» **WHAT TO PRODUCE**: Would you restate all of the entries verbatim, minus any images?

» **INPUT MATERIAL**:
::::::::::
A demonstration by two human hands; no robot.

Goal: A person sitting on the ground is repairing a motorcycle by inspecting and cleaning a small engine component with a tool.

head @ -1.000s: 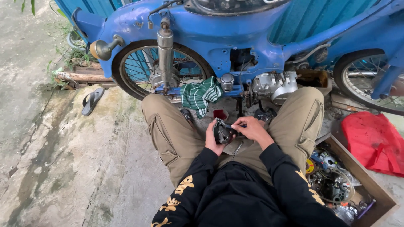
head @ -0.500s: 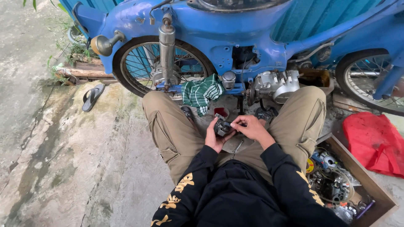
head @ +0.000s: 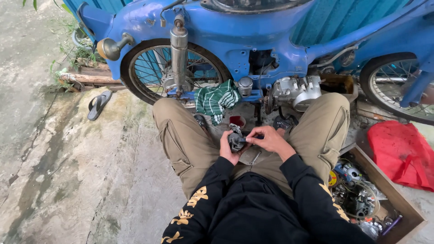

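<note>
I sit cross-legged on the concrete in front of a blue motorbike (head: pixel 253 31). My left hand (head: pixel 227 150) cups a small dark metal engine part (head: pixel 236 139) between my knees. My right hand (head: pixel 269 140) pinches a thin dark tool (head: pixel 253 137) whose tip rests against that part. Both arms wear black sleeves with yellow print. Just beyond my hands sit a small red cup (head: pixel 237 121) and a green checked cloth (head: pixel 217 100) draped on the bike's footpeg bar. The bike's silver engine (head: pixel 294 92) is right of the cloth.
A wooden box of assorted parts and tools (head: pixel 361 199) lies by my right knee, with a red bag (head: pixel 400 153) beyond it. A dark sandal (head: pixel 98 105) lies on the concrete at left, near the front wheel (head: pixel 172 68). The rear wheel (head: pixel 398 86) is at right.
My hands stay together on the part; the right hand's fingers have shifted slightly on the tool. The camera view has tilted a little.
</note>
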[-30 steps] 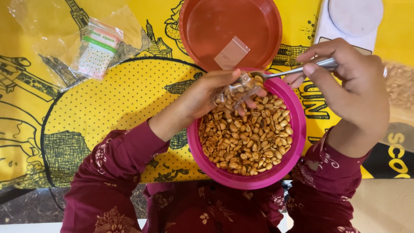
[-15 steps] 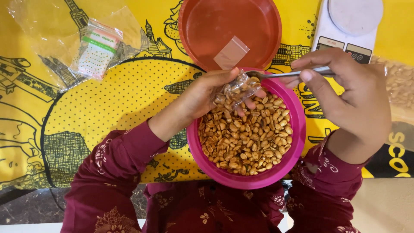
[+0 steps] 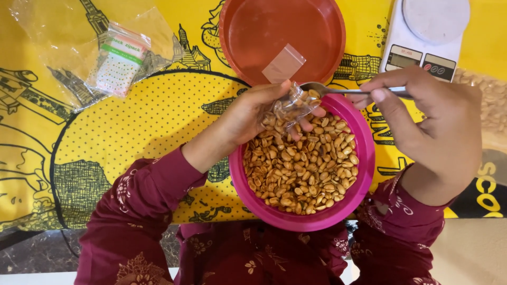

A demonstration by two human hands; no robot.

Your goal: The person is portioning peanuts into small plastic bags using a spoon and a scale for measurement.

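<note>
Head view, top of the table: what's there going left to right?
Clear plastic bag holding a pack of small bags → orange plate with one small empty bag lying on it → white kitchen scale. All sit on the yellow printed cloth.

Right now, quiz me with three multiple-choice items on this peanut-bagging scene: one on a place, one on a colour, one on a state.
1. Where does the kitchen scale sit?
A. top right
B. bottom left
C. inside the pink bowl

2. What colour is the bowl holding the peanuts?
A. green
B. pink
C. white

3. What is the state of the orange dish?
A. heaped with peanuts
B. upside down
C. holding only a small clear bag

Answers: 1 A, it lies at the upper right corner beyond the right hand. 2 B, the pink bowl has a magenta rim. 3 C, only a small clear bag lies in it, while the left hand holds another bag at the spoon.
</note>
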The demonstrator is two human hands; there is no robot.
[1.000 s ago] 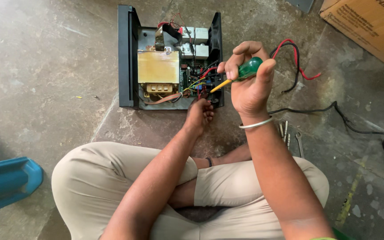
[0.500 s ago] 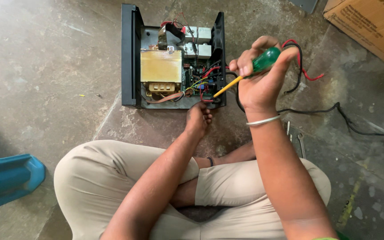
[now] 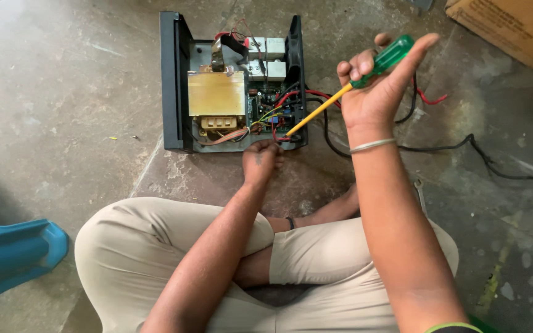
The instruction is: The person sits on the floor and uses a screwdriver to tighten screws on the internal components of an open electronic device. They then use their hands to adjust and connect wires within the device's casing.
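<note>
An opened black electronics case (image 3: 171, 80) lies on the concrete floor, showing a yellow transformer (image 3: 216, 94), a circuit board and coloured wires (image 3: 291, 97). My right hand (image 3: 377, 92) holds a screwdriver (image 3: 340, 94) with a green handle and yellow shaft; its tip points down into the board near the case's front right corner. My left hand (image 3: 261, 161) rests at the case's front edge, fingers curled on the wires there. I sit cross-legged in beige trousers (image 3: 149, 259).
A black cable (image 3: 495, 166) runs off to the right across the floor. A cardboard box (image 3: 513, 28) sits at the top right, a blue plastic object (image 3: 10, 253) at the lower left. A metal spanner (image 3: 421, 194) lies by my right knee.
My right hand has swung right and opened its palm upward, with the screwdriver's handle tilted further away. The left hand stays at the case's front edge.
</note>
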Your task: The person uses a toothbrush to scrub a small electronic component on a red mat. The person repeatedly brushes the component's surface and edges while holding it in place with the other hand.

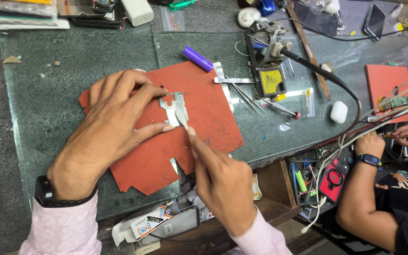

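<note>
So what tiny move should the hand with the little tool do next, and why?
Probably slide the tool's tip gently along the edge of the small circuit board. The right hand already has the tip touching the board, and the left hand pins it on the red mat.

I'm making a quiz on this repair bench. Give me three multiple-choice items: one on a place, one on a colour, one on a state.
1. Where does the small circuit board lie?
A on the red mat
B in the drawer
C on the phone

2. What colour is the cylindrical battery?
A green
B purple
C white

3. What is the right hand doing?
A resting empty
B holding a thin tool to the board
C gripping the soldering iron

Answers: 1 A, the board sits on the mat under the left hand; 2 B, its casing is purple; 3 B, the tool's tip meets the board.
</note>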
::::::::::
» **ANSWER BOX**:
A demonstration by two human hands; no robot.

Goal: A person sitting on the ground is repairing a motorcycle by inspecting and cleaning a small engine component with a tool.

head @ -1.000s: 
head @ -0.500s: 
head @ +0.000s: 

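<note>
I sit cross-legged on the concrete in front of a blue motorbike (head: pixel 253 31). My left hand (head: pixel 227 150) cups a small dark metal engine part (head: pixel 236 139) between my knees. My right hand (head: pixel 269 140) pinches a thin dark tool (head: pixel 253 137) whose tip rests against that part. Both arms wear black sleeves with yellow print. Just beyond my hands sit a small red cup (head: pixel 237 121) and a green checked cloth (head: pixel 217 100) draped on the bike's footpeg bar. The bike's silver engine (head: pixel 294 92) is right of the cloth.
A wooden box of assorted parts and tools (head: pixel 361 199) lies by my right knee, with a red bag (head: pixel 400 153) beyond it. A dark sandal (head: pixel 98 105) lies on the concrete at left, near the front wheel (head: pixel 172 68). The rear wheel (head: pixel 398 86) is at right.
My hands stay together on the part; the right hand's fingers have shifted slightly on the tool. The camera view has tilted a little.
</note>
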[-30 steps] 
[-15 steps] 
[+0 steps] 

A demonstration by two human hands; no robot.

Your goal: The person is portioning peanuts into small plastic bags using a spoon and a scale for measurement.

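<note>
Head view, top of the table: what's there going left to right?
Clear plastic bag holding a pack of small bags → orange plate with one small empty bag lying on it → white kitchen scale. All sit on the yellow printed cloth.

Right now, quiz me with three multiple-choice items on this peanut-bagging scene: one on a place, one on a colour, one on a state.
1. Where does the kitchen scale sit?
A. top right
B. bottom left
C. inside the pink bowl

2. What colour is the bowl holding the peanuts?
A. green
B. pink
C. white

3. What is the state of the orange dish?
A. heaped with peanuts
B. upside down
C. holding only a small clear bag

Answers: 1 A, it lies at the upper right corner beyond the right hand. 2 B, the pink bowl has a magenta rim. 3 C, only a small clear bag lies in it, while the left hand holds another bag at the spoon.
</note>
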The demonstrator is two human hands; there is no robot.
[1.000 s ago] 
[0.500 s ago] 
[now] 
The instruction is: The person sits on the floor and uses a screwdriver to tighten screws on the internal components of an open electronic device. They then use their hands to adjust and connect wires within the device's casing.
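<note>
An opened black electronics case (image 3: 171, 80) lies on the concrete floor, showing a yellow transformer (image 3: 216, 94), a circuit board and coloured wires (image 3: 291, 97). My right hand (image 3: 377, 92) holds a screwdriver (image 3: 340, 94) with a green handle and yellow shaft; its tip points down into the board near the case's front right corner. My left hand (image 3: 261, 161) rests at the case's front edge, fingers curled on the wires there. I sit cross-legged in beige trousers (image 3: 149, 259).
A black cable (image 3: 495, 166) runs off to the right across the floor. A cardboard box (image 3: 513, 28) sits at the top right, a blue plastic object (image 3: 10, 253) at the lower left. A metal spanner (image 3: 421, 194) lies by my right knee.
My right hand has swung right and opened its palm upward, with the screwdriver's handle tilted further away. The left hand stays at the case's front edge.
</note>
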Your task: The person uses a toothbrush to scrub a small electronic component on a red mat. The person repeatedly brushes the component's surface and edges while holding it in place with the other hand.


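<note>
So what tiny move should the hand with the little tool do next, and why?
Probably slide the tool's tip gently along the edge of the small circuit board. The right hand already has the tip touching the board, and the left hand pins it on the red mat.

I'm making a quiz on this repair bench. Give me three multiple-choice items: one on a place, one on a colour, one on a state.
1. Where does the small circuit board lie?
A on the red mat
B in the drawer
C on the phone

2. What colour is the cylindrical battery?
A green
B purple
C white

3. What is the right hand doing?
A resting empty
B holding a thin tool to the board
C gripping the soldering iron

Answers: 1 A, the board sits on the mat under the left hand; 2 B, its casing is purple; 3 B, the tool's tip meets the board.
</note>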

No further output will be produced for this exercise.